(Beginning of MATERIAL FOR THE TASK)

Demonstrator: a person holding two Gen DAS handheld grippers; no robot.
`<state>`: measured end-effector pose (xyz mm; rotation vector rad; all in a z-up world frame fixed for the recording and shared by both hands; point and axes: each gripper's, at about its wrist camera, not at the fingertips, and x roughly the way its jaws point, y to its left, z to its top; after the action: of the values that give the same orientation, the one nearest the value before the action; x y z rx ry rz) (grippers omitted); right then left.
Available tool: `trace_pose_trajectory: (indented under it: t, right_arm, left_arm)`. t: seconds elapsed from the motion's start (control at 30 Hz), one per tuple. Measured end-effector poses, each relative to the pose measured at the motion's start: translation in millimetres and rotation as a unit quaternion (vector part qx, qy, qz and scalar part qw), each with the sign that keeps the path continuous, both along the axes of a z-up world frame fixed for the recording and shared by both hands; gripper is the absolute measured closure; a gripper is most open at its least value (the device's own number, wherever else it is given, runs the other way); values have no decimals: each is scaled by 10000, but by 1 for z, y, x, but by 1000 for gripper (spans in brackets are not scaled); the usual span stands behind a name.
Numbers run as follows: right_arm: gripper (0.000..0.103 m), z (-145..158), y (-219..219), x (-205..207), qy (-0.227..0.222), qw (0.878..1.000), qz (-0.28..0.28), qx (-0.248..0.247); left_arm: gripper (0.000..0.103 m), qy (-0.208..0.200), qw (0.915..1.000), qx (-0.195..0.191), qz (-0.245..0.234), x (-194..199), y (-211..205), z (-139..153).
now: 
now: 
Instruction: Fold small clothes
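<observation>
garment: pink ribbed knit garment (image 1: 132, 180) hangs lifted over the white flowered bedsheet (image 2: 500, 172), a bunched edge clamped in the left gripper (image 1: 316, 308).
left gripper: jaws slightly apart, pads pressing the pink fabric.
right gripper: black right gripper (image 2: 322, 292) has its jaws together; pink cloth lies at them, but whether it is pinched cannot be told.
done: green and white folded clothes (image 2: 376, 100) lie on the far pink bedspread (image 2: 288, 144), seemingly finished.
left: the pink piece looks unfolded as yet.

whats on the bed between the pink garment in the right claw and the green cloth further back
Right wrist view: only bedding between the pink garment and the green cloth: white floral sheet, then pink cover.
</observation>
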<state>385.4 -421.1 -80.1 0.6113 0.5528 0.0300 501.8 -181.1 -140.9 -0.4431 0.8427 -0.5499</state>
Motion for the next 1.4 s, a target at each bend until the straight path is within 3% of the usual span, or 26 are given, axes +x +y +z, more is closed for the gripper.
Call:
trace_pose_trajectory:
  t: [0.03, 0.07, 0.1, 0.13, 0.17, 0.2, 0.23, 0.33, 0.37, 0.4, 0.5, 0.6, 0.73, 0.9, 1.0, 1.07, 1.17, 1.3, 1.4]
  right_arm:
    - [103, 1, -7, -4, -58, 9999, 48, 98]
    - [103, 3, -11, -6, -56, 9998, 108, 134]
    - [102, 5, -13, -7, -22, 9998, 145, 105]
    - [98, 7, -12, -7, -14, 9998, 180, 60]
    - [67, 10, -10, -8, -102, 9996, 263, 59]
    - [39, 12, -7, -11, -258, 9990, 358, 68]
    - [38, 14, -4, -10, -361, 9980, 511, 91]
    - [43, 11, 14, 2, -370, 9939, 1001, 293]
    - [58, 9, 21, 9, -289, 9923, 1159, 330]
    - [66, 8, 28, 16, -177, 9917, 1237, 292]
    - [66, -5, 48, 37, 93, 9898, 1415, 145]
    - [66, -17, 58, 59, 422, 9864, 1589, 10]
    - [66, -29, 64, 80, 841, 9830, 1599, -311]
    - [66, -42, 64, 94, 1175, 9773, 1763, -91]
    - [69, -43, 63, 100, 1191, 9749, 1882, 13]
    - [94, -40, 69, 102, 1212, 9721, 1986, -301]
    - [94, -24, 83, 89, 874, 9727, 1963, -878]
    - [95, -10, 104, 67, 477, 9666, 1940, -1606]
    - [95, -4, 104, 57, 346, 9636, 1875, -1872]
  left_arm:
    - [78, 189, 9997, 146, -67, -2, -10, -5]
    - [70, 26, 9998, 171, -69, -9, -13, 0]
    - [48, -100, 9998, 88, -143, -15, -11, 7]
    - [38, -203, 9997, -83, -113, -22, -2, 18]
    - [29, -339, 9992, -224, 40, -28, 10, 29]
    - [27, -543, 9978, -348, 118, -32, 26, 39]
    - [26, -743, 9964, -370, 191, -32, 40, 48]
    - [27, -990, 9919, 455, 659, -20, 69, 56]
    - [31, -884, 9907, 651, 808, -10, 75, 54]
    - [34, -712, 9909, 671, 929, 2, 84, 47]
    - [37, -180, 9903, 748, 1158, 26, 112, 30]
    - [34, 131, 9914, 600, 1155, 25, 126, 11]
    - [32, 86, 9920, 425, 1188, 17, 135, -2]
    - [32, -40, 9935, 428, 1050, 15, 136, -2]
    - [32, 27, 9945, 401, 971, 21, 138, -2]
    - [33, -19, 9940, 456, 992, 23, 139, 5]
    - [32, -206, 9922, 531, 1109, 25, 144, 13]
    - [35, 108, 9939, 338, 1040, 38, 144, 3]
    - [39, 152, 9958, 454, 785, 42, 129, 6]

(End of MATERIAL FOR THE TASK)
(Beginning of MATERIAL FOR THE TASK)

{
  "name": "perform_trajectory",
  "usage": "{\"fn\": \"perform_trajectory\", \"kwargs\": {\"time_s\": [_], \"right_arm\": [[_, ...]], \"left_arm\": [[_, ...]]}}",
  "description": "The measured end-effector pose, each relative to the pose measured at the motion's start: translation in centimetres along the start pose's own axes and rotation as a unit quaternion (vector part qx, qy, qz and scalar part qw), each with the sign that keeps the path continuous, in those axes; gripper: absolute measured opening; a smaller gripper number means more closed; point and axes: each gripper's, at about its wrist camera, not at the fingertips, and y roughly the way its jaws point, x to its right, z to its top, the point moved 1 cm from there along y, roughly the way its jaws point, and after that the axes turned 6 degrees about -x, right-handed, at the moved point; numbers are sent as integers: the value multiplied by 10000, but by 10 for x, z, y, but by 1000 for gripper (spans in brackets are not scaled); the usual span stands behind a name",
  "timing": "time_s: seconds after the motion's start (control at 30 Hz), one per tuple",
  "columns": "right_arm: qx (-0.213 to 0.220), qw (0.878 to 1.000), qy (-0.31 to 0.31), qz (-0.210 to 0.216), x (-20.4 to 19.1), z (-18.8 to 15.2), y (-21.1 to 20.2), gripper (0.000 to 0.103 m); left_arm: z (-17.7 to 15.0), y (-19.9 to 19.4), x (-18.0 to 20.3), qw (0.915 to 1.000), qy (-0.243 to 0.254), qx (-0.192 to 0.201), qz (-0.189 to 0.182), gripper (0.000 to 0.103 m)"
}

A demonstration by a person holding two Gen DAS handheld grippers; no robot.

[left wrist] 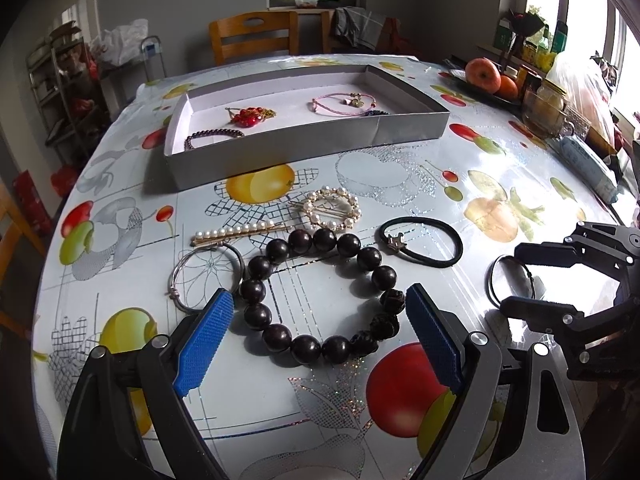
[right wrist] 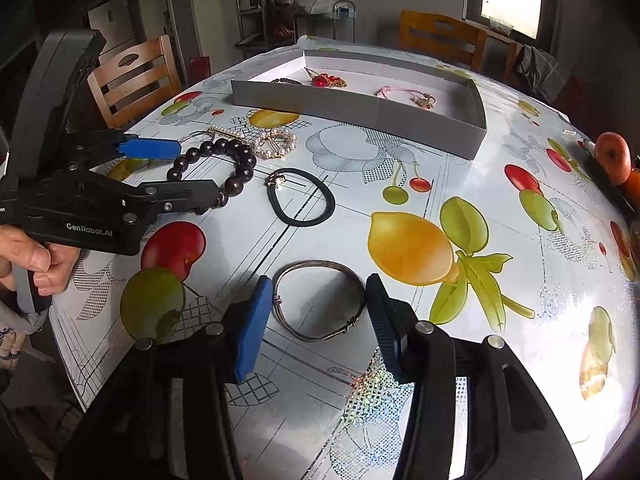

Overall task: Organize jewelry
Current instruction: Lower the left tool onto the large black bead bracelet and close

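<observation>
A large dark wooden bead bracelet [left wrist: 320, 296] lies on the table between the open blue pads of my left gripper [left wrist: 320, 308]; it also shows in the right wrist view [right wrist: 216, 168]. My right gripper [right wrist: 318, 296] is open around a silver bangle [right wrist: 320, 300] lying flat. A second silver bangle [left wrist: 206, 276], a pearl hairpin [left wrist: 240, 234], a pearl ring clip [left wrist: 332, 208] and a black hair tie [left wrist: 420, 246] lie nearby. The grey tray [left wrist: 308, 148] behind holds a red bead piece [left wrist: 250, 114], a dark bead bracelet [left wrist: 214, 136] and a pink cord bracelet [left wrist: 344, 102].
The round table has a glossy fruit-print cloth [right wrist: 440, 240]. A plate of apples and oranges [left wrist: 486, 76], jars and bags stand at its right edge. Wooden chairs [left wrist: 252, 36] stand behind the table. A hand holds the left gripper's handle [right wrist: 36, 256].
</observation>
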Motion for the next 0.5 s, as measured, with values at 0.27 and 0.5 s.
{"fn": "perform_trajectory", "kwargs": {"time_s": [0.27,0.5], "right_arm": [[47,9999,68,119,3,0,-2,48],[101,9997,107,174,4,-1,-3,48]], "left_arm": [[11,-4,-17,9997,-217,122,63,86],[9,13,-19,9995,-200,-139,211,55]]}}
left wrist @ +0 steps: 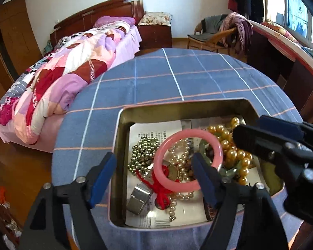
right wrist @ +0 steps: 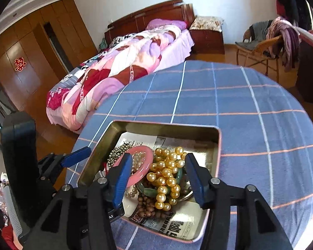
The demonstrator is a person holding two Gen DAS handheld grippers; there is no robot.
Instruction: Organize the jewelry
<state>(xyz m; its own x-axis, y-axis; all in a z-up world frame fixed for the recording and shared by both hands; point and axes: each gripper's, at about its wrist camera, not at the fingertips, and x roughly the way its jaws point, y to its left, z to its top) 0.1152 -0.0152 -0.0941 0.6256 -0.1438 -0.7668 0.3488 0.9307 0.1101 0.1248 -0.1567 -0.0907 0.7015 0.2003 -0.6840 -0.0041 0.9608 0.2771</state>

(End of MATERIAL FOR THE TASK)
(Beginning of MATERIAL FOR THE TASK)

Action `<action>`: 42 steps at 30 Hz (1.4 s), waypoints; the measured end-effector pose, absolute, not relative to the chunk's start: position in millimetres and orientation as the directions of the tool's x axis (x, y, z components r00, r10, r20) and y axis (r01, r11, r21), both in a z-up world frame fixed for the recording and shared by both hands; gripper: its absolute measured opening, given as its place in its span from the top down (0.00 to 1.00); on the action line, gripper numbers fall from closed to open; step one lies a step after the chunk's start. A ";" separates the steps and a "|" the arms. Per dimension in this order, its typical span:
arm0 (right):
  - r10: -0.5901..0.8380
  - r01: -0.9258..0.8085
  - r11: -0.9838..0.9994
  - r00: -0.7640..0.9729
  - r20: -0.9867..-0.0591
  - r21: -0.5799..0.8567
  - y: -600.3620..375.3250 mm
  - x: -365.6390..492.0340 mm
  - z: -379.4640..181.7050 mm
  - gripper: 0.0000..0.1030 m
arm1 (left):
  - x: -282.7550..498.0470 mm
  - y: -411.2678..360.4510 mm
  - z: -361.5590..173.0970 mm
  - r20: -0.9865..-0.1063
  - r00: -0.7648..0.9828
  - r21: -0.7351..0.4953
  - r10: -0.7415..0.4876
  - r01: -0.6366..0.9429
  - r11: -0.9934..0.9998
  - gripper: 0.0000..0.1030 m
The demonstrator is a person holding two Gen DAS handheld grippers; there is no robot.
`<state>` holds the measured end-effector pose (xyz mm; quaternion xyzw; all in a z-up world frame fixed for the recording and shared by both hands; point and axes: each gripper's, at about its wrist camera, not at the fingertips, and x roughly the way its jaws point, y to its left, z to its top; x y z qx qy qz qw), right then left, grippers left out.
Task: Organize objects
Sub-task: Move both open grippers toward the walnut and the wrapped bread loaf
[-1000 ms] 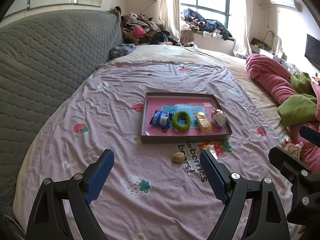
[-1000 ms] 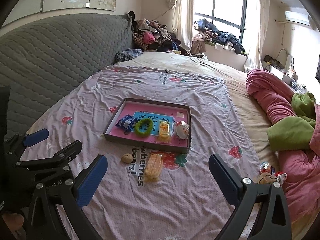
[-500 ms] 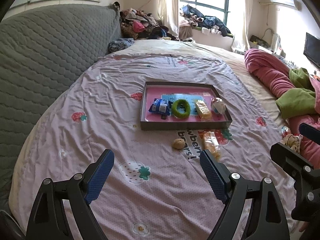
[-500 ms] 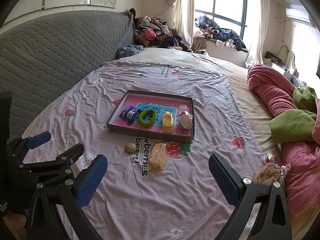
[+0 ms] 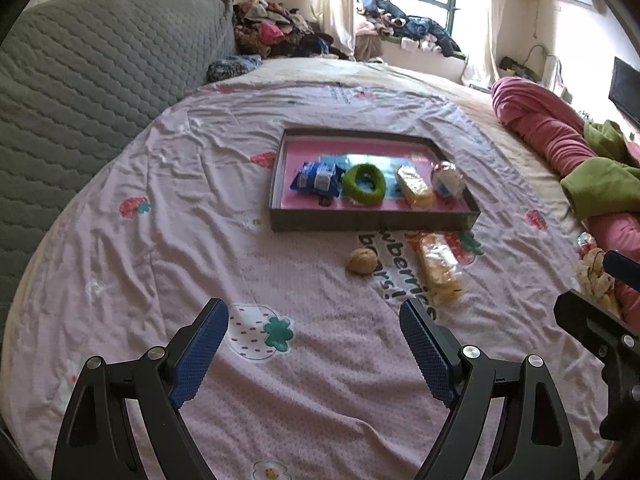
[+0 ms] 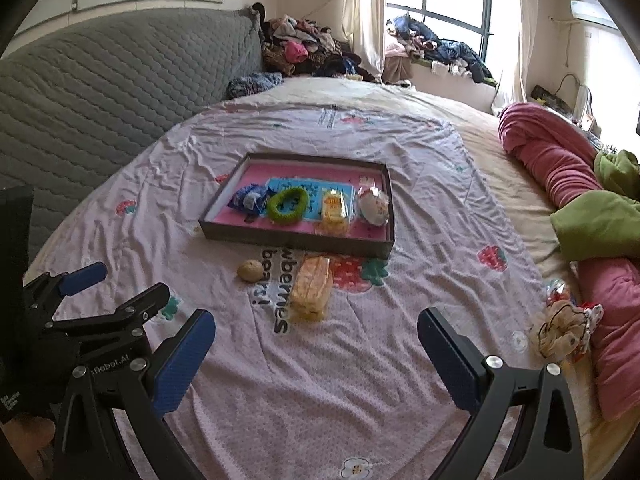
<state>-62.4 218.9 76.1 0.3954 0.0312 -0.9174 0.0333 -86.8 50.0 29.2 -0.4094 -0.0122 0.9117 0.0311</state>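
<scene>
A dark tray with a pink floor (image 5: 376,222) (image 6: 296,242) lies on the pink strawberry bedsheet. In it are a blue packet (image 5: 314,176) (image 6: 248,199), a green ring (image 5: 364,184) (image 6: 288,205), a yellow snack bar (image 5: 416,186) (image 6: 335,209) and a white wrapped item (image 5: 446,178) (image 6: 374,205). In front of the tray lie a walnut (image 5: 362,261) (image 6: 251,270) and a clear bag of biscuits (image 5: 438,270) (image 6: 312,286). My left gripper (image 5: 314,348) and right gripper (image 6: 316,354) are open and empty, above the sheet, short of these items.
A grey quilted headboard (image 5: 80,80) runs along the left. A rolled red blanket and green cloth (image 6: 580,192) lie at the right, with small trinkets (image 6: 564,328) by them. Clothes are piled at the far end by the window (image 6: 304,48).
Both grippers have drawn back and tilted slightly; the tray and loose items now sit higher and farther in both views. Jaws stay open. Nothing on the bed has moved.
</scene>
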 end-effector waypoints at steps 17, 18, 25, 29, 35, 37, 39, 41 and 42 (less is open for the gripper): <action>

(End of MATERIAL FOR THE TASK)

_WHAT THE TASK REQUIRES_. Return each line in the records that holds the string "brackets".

_TASK OUTPUT_.
Available tool: `trace_pose_trajectory: (indented under it: t, right_arm, left_arm)`. t: seconds elapsed from the motion's start (control at 30 Hz), one per tuple. Measured end-effector poses, each relative to the pose measured at the motion's start: translation in millimetres and rotation as a unit quaternion (vector part qx, qy, qz and scalar part qw), each with the sign that keeps the path continuous, both along the axes of a z-up world frame fixed for the recording and shared by both hands; gripper is the absolute measured closure; a gripper is most open at its least value (the device's own number, wherever else it is given, runs the other way); values have no decimals: each is scaled by 10000, but by 1 for z, y, x, but by 1000 for gripper (spans in brackets are not scaled); the usual span stands behind a name.
  "description": "The measured end-effector pose, each relative to the pose measured at the motion's start: translation in centimetres along the start pose's own axes and rotation as a unit quaternion (vector part qx, qy, qz and scalar part qw), each with the sign that keeps the path continuous, in those axes; gripper: absolute measured opening; a smaller gripper number means more closed; point and axes: each gripper's, at about its wrist camera, not at the fingertips, and y roughly the way its jaws point, x to its right, z to its top, the point moved 1 cm from there along y, roughly the way its jaws point, and after that the axes turned 6 degrees about -x, right-handed, at the moved point; numbers are sent as integers: the value multiplied by 10000, but by 10 for x, z, y, but by 1000 for gripper (spans in brackets are not scaled); the usual span stands behind a name",

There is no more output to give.